* [EXERCISE REQUIREMENTS]:
Below are records with pictures in them. Transcribe everything from the line containing "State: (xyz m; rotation" down to the line containing "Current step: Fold", exactly, and leave the pictures behind.

* [SOURCE DATA]:
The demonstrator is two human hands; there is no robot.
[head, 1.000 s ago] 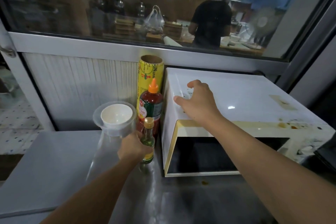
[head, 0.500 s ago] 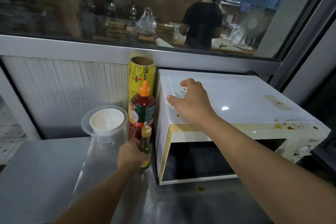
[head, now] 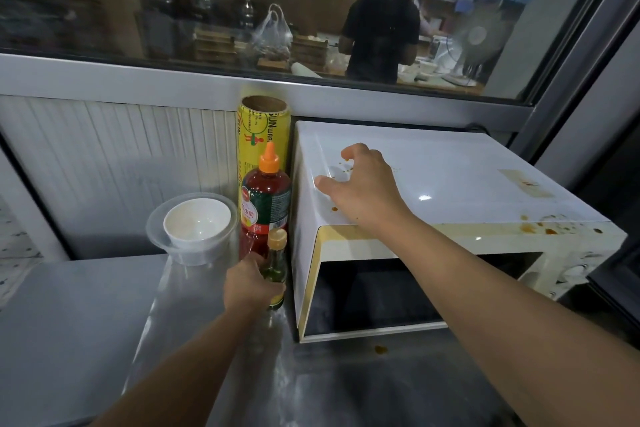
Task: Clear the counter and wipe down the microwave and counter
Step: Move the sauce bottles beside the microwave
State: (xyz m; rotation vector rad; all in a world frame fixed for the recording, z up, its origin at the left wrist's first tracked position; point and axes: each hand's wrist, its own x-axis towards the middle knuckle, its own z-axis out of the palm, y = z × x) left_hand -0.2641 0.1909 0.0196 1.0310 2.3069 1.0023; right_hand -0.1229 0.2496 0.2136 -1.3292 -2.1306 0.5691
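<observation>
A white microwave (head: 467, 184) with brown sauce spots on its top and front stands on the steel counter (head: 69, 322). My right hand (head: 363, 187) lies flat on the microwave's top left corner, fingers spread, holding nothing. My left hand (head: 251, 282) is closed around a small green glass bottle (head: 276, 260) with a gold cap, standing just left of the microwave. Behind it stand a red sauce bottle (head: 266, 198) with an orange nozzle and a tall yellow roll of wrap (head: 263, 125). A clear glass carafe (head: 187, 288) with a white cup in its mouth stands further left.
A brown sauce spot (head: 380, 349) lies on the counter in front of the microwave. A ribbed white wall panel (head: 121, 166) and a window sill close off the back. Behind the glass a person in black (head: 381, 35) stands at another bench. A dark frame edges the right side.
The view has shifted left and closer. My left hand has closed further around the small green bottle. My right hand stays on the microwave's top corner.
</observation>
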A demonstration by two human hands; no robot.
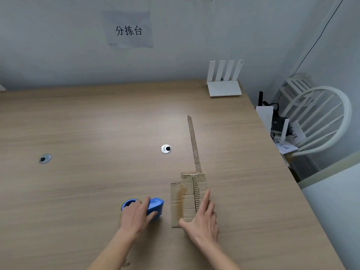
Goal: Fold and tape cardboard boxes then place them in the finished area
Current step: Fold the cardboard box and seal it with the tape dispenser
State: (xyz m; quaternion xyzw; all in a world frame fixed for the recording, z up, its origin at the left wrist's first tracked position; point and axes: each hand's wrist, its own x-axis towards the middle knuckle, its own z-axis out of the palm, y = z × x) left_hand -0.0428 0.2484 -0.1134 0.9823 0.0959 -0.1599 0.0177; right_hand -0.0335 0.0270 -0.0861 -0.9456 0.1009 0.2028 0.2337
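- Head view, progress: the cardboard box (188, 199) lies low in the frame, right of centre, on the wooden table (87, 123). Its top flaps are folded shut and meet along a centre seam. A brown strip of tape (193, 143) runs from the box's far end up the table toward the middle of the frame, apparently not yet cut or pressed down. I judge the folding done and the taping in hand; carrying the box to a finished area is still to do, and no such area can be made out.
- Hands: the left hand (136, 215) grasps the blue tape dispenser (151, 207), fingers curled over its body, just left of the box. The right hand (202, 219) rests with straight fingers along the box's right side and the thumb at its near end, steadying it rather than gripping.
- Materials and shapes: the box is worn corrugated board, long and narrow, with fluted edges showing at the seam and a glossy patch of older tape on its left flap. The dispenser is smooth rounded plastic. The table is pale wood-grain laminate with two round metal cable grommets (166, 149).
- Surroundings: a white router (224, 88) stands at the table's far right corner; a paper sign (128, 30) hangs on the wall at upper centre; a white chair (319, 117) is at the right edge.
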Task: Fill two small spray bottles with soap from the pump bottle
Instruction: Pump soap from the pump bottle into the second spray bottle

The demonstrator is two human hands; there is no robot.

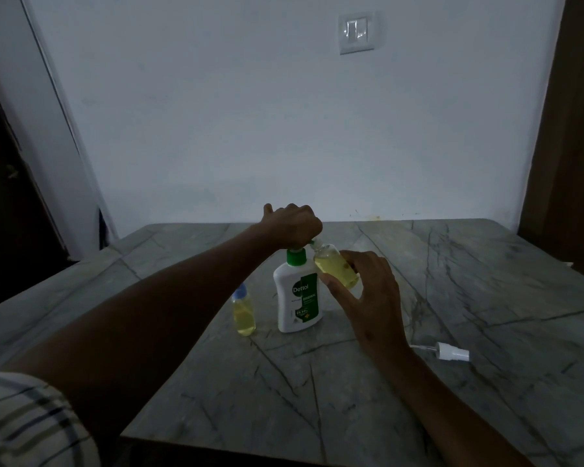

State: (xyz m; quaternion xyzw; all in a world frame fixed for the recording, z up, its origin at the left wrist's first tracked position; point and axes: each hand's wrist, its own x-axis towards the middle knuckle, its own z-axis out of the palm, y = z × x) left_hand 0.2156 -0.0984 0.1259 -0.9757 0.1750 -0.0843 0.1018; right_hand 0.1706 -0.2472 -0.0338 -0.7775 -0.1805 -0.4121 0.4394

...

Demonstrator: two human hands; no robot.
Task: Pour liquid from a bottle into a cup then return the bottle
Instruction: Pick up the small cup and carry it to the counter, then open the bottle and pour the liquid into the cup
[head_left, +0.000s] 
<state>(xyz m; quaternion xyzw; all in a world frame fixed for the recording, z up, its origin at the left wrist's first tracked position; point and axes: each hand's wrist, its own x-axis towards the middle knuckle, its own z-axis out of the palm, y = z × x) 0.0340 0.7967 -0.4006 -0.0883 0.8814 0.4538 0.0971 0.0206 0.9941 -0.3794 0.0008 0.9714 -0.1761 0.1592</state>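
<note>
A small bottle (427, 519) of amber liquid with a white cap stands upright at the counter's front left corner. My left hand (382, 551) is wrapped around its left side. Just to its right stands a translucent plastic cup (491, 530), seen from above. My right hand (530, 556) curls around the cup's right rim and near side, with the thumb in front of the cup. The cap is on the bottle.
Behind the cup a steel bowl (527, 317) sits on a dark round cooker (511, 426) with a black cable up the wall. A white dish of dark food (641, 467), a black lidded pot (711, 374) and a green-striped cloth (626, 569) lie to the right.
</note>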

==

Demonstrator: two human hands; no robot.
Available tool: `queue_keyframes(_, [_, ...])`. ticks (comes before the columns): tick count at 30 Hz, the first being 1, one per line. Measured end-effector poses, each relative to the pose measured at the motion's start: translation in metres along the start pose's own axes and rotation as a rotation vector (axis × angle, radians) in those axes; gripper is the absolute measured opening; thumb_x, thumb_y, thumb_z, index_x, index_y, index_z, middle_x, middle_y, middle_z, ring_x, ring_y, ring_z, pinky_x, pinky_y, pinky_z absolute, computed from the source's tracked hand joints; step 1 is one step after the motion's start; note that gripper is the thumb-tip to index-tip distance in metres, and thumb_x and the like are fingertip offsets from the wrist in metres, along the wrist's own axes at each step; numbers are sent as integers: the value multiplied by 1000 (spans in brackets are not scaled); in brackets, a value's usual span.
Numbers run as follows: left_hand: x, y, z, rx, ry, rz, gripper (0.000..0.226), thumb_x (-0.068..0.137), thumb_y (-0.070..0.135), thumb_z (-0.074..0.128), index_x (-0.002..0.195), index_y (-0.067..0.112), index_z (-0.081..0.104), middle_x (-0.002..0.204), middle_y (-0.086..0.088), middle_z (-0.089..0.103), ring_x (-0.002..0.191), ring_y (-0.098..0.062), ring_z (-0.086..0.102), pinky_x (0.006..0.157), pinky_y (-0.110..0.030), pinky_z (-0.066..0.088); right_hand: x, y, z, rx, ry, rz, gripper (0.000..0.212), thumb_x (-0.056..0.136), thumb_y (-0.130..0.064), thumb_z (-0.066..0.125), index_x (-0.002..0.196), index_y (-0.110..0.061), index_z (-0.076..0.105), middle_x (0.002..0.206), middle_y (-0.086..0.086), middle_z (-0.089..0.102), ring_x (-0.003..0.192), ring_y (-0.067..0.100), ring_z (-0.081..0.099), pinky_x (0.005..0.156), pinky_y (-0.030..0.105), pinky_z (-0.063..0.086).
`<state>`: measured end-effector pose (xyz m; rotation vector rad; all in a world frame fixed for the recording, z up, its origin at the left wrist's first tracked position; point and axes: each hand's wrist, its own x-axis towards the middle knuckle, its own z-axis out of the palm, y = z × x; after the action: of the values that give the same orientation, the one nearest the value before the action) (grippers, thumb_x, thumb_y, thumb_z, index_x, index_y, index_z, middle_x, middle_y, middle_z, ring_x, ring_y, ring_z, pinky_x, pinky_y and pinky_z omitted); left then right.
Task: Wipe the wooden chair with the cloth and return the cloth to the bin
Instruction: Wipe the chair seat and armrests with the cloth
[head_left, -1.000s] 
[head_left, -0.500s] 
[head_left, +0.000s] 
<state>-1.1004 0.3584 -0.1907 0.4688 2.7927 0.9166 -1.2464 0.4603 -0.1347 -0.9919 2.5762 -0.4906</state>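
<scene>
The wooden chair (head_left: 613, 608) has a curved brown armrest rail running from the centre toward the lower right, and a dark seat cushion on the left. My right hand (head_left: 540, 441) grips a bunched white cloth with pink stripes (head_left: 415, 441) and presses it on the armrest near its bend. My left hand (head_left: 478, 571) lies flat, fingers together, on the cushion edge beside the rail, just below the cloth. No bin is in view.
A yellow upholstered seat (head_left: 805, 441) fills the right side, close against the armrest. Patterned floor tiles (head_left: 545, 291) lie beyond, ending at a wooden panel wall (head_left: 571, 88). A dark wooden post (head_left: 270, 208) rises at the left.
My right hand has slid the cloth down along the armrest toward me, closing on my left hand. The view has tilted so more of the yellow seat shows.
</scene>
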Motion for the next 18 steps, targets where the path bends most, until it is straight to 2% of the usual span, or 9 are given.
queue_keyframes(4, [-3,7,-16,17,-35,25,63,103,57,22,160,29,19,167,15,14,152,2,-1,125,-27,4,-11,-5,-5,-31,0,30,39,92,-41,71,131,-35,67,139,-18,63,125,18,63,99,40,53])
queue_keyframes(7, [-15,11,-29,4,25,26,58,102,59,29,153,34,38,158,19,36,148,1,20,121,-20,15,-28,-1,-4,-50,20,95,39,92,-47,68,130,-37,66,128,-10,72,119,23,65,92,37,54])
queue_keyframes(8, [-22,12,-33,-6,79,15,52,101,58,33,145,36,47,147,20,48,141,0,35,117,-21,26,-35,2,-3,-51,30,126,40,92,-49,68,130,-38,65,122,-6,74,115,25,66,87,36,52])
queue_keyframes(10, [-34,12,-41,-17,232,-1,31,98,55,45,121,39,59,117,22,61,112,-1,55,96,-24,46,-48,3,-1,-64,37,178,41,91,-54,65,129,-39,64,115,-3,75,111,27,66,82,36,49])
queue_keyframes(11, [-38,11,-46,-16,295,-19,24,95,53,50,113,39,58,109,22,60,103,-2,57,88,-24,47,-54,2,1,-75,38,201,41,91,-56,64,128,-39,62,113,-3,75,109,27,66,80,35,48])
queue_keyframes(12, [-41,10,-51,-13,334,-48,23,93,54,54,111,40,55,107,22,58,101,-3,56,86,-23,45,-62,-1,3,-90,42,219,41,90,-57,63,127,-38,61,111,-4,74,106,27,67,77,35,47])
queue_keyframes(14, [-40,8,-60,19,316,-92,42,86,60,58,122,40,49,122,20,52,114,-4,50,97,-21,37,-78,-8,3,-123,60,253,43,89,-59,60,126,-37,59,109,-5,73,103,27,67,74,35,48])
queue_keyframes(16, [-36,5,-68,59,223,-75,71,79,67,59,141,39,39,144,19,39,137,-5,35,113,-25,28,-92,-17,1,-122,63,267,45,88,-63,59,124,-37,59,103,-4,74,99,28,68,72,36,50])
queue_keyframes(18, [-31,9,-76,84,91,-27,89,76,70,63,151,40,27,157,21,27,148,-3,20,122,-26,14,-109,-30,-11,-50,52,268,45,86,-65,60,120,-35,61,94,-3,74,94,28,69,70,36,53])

* [FINAL ANSWER]:
State: (xyz m; rotation vector rad; all in a world frame fixed for the recording, z up, its origin at the left wrist's first tracked position; point and axes: each hand's wrist, its own x-axis towards the middle knuckle, its own z-axis out of the palm, y = z × x) left_hand -0.2641 0.1909 0.0196 1.0310 2.3069 1.0023; right_hand -0.1229 0.2496 0.2136 -1.3292 -2.1306 0.5691
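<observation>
A white microwave (head: 467, 184) with brown sauce spots on its top and front stands on the steel counter (head: 69, 322). My right hand (head: 363, 187) lies flat on the microwave's top left corner, fingers spread, holding nothing. My left hand (head: 251, 282) is closed around a small green glass bottle (head: 276, 260) with a gold cap, standing just left of the microwave. Behind it stand a red sauce bottle (head: 266, 198) with an orange nozzle and a tall yellow roll of wrap (head: 263, 125). A clear glass carafe (head: 187, 288) with a white cup in its mouth stands further left.
A brown sauce spot (head: 380, 349) lies on the counter in front of the microwave. A ribbed white wall panel (head: 121, 166) and a window sill close off the back. Behind the glass a person in black (head: 381, 35) stands at another bench. A dark frame edges the right side.
The view has shifted left and closer. My left hand has closed further around the small green bottle. My right hand stays on the microwave's top corner.
</observation>
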A demonstration by two human hands; no robot.
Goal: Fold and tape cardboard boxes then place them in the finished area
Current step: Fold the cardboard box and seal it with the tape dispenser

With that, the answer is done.